Our Own Google – David Sterry

The other day I began to think about search engines and their innately commercial nature. I thought, why is it that the Internet, which exists as a large network of networks, relies on commercial organizations to index the web and serve search results? Shouldn’t the Internet index itself and provide search as a basic utility or protocol? With the success of the open source development model there must be great potential to create a community-owned-and-operated search engine.

What would be the benefits of such a system? It would ideally collect only aggregate and anonymous(hash IP addresses with random session keys) logs that would be used for the sole purpose of improving search. The servers providing search would be donated via a distributed effort similar to Seti@Home except limited more to local ISPs with the server resources to provide the search results and maintain replicated indices.

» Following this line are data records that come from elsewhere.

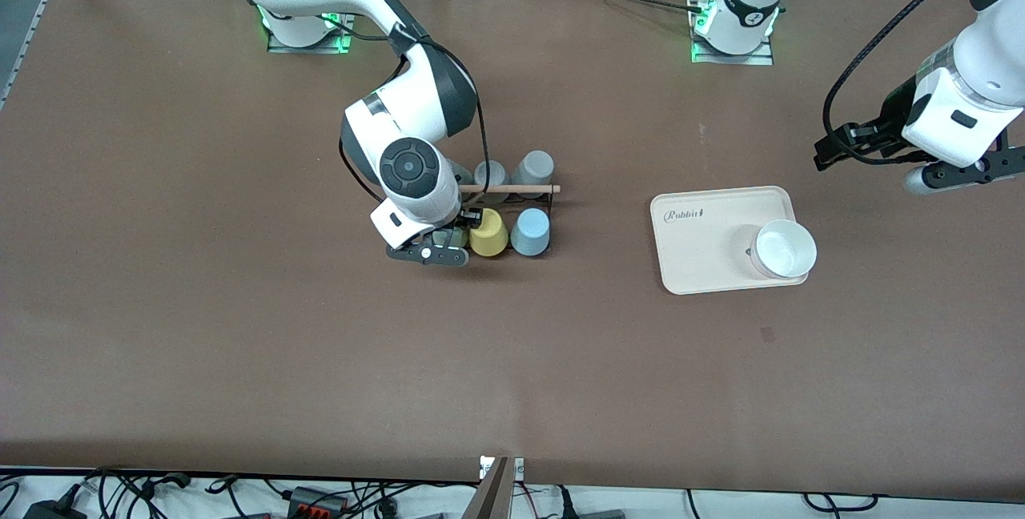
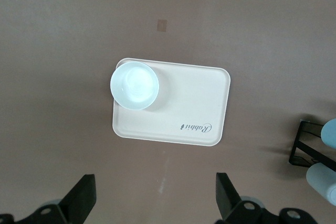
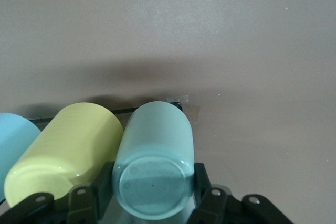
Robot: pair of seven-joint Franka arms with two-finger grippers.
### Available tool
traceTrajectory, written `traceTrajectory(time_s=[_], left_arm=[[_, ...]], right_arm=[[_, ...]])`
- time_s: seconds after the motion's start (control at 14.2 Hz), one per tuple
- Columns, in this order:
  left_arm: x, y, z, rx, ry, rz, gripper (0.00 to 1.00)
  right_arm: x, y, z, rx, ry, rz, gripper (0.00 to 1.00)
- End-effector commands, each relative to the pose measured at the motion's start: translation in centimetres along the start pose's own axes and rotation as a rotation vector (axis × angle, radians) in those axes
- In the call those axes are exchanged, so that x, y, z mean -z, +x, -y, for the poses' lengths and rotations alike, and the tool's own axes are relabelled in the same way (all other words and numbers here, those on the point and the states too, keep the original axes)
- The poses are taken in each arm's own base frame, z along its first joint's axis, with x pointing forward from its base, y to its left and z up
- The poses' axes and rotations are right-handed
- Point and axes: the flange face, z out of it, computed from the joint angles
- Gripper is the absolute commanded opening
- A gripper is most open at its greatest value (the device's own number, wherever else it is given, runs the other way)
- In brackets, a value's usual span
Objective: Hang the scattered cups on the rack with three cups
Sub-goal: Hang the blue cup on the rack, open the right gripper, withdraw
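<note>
I see my right gripper (image 3: 152,192) clamped on the mint-green cup (image 3: 153,166) at the rack (image 1: 512,191), just beside the yellow cup (image 1: 488,232) and blue cup (image 1: 530,231); two grey cups (image 1: 534,165) hang farther back. My left gripper (image 2: 152,198) waits with its fingers spread, above the bench (image 1: 240,343) near the tray (image 1: 705,243)

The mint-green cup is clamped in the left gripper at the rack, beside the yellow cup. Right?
Wrong arm. The right gripper clamps the mint-green cup at the rack, beside the yellow cup, as the right wrist view shows.
</note>
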Motion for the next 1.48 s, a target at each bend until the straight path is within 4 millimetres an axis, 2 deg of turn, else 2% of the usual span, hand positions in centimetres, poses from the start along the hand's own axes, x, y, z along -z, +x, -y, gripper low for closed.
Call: traceTrajectory(time_s=[0.0,0.07,0.14,0.21,0.28,0.35,0.49,0.71,0.85,0.99,1.13,1.2,1.41], left_arm=[[0.3,-0.5,0.1,-0.036,0.025,-0.017,1.0],[0.3,-0.5,0.0,-0.037,0.024,-0.019,1.0],[0.3,-0.5,0.1,-0.036,0.024,-0.019,1.0],[0.3,-0.5,0.0,-0.039,0.025,-0.017,1.0],[0.3,-0.5,0.0,-0.039,0.023,-0.017,1.0],[0.3,-0.6,-0.2,-0.042,0.025,-0.017,1.0],[0.3,-0.6,-0.2,-0.042,0.024,-0.017,1.0],[0.3,-0.6,-0.2,-0.042,0.024,-0.017,1.0],[0.3,-0.5,-0.1,-0.04,0.025,-0.017,1.0],[0.3,-0.5,0.0,-0.039,0.023,-0.017,1.0],[0.4,-0.5,-0.1,-0.04,0.023,-0.018,1.0],[0.3,-0.6,-0.2,-0.042,0.025,-0.018,1.0],[0.4,-0.5,-0.2,-0.042,0.024,-0.02,1.0]], right_arm=[[-1.2,-0.5,0.3,-0.01,-0.016,-0.012,0.46],[-1.2,-0.5,0.3,-0.009,-0.017,-0.011,0.58],[-1.0,-0.5,0.2,-0.012,-0.014,-0.013,0.8],[-0.8,-0.4,0.2,-0.012,-0.011,-0.014,0.96],[-0.2,-0.2,0.0,-0.009,-0.006,-0.018,1.0],[0.5,0.3,-0.6,-0.01,-0.002,-0.021,1.0],[5.0,1.0,-1.8,-0.021,0.036,-0.064,1.0],[10.3,1.1,-4.1,-0.017,0.055,-0.093,1.0],[13.3,2.6,-7.6,-0.029,0.057,-0.096,1.0],[17.3,4.5,-13.0,-0.057,0.074,-0.114,1.0],[20.2,6.3,-19.8,-0.137,0.086,-0.13,1.0],[20.7,6.9,-22.6,-0.114,0.077,-0.115,1.0],[23.0,6.9,-29.3,-0.026,0.057,-0.097,1.0]])
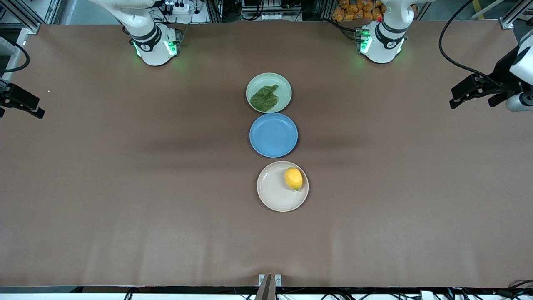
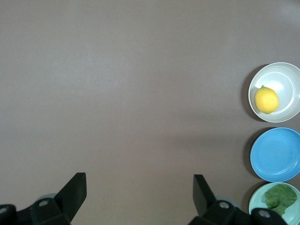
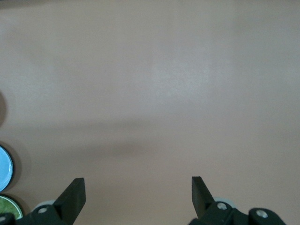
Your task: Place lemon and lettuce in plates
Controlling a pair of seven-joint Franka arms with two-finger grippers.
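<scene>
The lemon [image 1: 293, 178] lies in the beige-white plate [image 1: 272, 189], the plate nearest the front camera. The lettuce [image 1: 264, 98] lies in the pale green plate [image 1: 285, 85], the one nearest the robots' bases. Both show in the left wrist view: the lemon [image 2: 266, 100] in its plate [image 2: 286, 79], the lettuce [image 2: 279, 197] in its plate [image 2: 255, 201]. My left gripper [image 1: 472, 100] hangs open and empty over the left arm's end of the table, far from the plates; it also shows in its wrist view [image 2: 139, 187]. My right gripper [image 1: 23, 104] hangs open and empty over the right arm's end [image 3: 138, 190].
An empty blue plate [image 1: 273, 135] sits between the two other plates, touching or almost touching both. The three plates form a line down the middle of the brown table [image 1: 125, 187]. A small metal bracket [image 1: 269, 280] sits at the table's front edge.
</scene>
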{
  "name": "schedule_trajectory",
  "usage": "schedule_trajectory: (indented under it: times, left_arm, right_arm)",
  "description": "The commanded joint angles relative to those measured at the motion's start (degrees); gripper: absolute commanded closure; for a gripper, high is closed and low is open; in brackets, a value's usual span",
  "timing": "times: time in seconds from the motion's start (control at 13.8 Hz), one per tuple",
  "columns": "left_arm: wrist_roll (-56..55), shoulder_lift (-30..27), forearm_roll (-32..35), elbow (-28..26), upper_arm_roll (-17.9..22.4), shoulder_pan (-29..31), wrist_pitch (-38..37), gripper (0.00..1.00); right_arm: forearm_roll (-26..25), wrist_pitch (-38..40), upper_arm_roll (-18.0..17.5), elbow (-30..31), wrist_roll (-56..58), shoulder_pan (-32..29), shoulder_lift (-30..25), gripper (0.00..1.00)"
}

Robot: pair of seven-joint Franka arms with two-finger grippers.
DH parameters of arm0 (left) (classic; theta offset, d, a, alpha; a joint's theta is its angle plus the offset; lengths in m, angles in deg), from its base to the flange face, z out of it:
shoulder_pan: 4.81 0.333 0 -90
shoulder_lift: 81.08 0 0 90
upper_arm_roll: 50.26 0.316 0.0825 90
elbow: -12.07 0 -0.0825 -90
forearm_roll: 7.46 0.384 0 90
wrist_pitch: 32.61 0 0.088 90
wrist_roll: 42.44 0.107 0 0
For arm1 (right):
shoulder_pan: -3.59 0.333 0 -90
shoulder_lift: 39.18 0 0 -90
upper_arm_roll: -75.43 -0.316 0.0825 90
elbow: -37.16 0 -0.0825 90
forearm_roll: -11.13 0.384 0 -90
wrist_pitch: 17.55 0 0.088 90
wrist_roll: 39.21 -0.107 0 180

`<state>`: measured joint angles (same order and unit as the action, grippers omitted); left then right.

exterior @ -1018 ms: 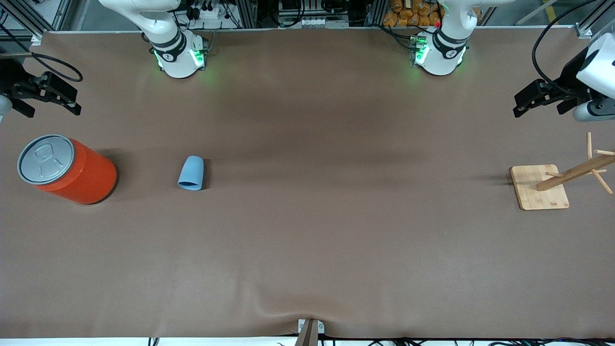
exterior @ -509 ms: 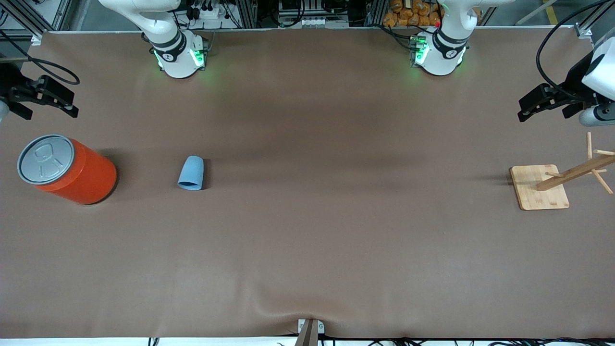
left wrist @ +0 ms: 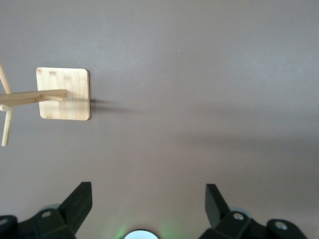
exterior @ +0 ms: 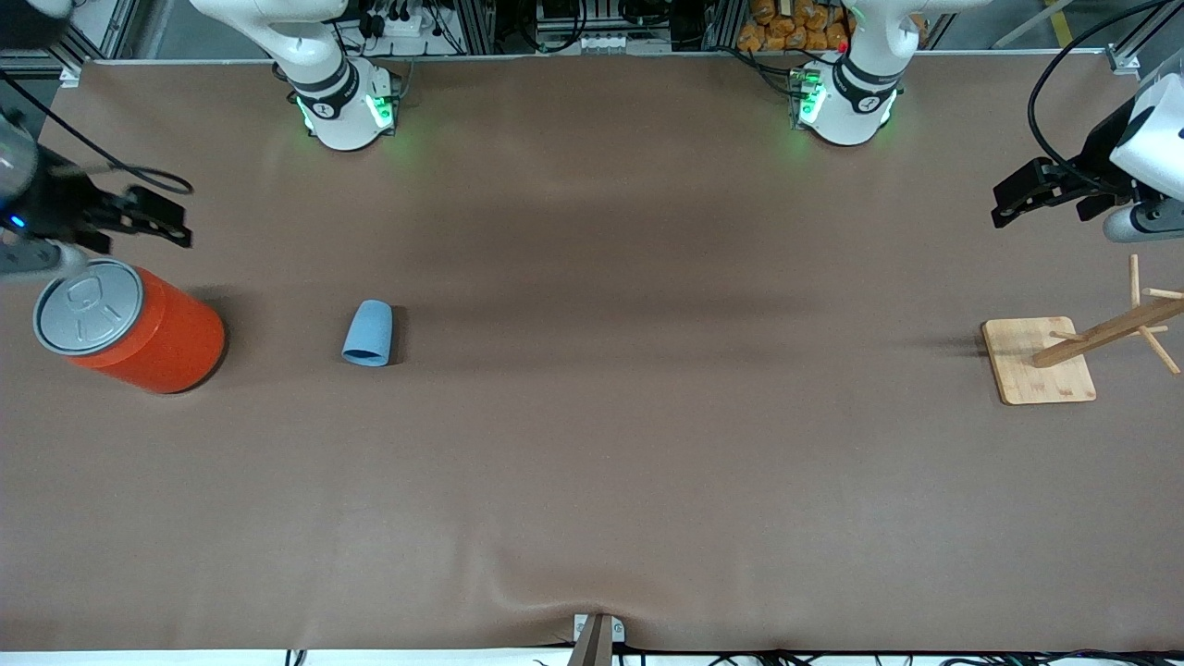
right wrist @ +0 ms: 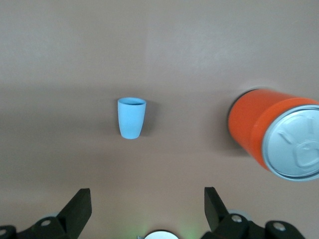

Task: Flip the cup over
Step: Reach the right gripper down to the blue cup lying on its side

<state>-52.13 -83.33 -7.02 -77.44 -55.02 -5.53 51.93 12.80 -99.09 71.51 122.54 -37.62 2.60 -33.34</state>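
Light-blue cup [exterior: 368, 333] lies on its side beside the orange can [exterior: 139, 326], untouched; flipping remains. Right gripper [exterior: 148, 220] over the can's end, left gripper [exterior: 1027, 194] waiting: both spread, empty.

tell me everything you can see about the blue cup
The cup is a small light-blue tumbler with no handle, plain and matte, tapering from a wider rim to a narrower base. It lies on its side on the brown table, with the open rim turned toward the front camera; the right wrist view shows a darker blue inside. It sits beside the orange can, apart from it, toward the right arm's end of the table. Nothing touches it but the table.
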Motion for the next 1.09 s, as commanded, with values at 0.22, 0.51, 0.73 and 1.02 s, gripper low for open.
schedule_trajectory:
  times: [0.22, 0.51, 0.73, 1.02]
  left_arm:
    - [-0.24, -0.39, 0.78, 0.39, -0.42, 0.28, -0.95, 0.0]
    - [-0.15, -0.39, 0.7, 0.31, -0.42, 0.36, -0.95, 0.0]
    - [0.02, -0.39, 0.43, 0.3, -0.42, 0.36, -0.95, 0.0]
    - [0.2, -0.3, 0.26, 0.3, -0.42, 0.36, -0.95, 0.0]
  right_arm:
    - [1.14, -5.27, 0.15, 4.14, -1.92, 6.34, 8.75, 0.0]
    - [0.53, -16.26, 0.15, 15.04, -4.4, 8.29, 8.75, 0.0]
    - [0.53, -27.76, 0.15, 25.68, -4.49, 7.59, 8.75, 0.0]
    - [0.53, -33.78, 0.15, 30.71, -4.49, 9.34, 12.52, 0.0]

After a bit of thought on this concept, I did some research. Turns out there are a couple of projects over at the Apache Software Foundation by the names of Lucene and Nutch. These are free software projects with the goal of developing world class indexing and search application software. I’m not sure if they’re trying to build a distributed web search infrastructure but their project is certainly important to the idea I’ve been thinking about. One thing I learned from their FAQ that I did not know is that indexing the web is not the most bandwidth intensive task a company like Google or Yahoo has to deal with…it’s actually serving the search results. Makes sense when you think of how many times people look at a specific site versus how often it would change.

One other thought before I call an end to this post. Free software is generally good at recreating or making small improvements to commodity proprietary software where features have been stable for some time. Since search engines are being rapidly developed in the commercial sector, it is difficult for free software to supplant leaders like Google and Yahoo at their own game. It may be necessary to start the search engine I’m talking about by looking to index sites that would provide little or no ad-revenue. Think scientific research and academia.